I think before selecting a location and aesthetic quality for a coworking location, it's important to know where potential co-workers may come from. From what I can see, a significant subset of coworkers stay short term (weeks or months duration) in a city and for that reason may prefer city central or city accessible workspaces. Several co-working situations allow for "renting/subletting" space for these short amounts of time (e.g.: see Boston or Santa Fe). If these coworkers are like me, they are attracted to fresh, new ideas and environments which can come from visiting and working from different locations.

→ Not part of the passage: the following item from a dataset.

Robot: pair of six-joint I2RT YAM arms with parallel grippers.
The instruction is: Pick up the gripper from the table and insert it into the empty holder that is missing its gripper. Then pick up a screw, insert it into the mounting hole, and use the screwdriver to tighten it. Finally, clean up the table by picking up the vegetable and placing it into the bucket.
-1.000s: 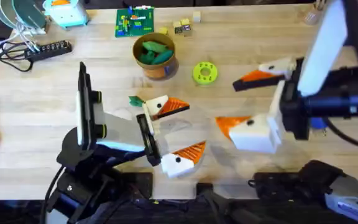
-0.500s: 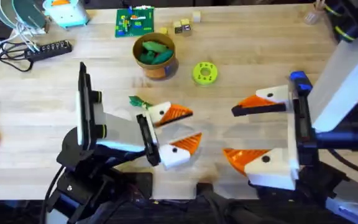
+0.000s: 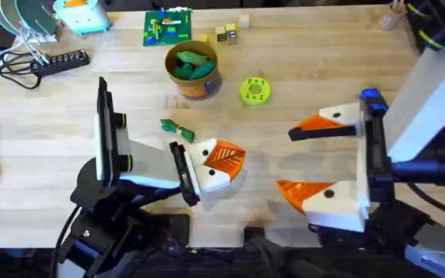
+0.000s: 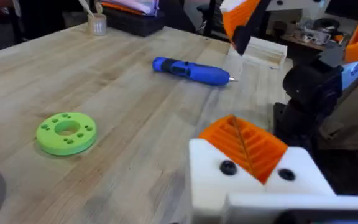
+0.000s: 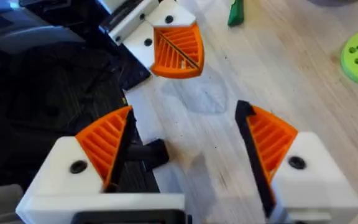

Attracting this group of coworkers could provide a stream of innovative ideas, exposure to new tools and techniques, etc...

In contrast, I also imagine a subset of potential Oahu co-workers are established residents, looking for a fairly long-term space for video-cons, visitor meetings, and maybe just a semi-permanent workspace external to their home. In my opinion, if this group is less enthused by a stream of new faces and ideas, they are probably more fitted by the technology/business center paradigm.

There has long been an option to rent short term office spaces in Honolulu, with office amenities and a professional environment, but definitely for a price and lacking the social environment of coworking. A new breed of coworkers, again if like me, will be looking for something cheap for their scrappy startup'ish lifestyle. Maybe an ideal coworking workplace would have both options for the more expensive "corner offices" that some may be willing to pay for, but ideally there should be options for reasonable and temporary desks and workspaces.

Honolulu is a focal point for many conferences and Asia/Pacific commerce, and I believe sees a variety of different business travelers passing through. Catering to them could open up a new and compelling work environment for the city.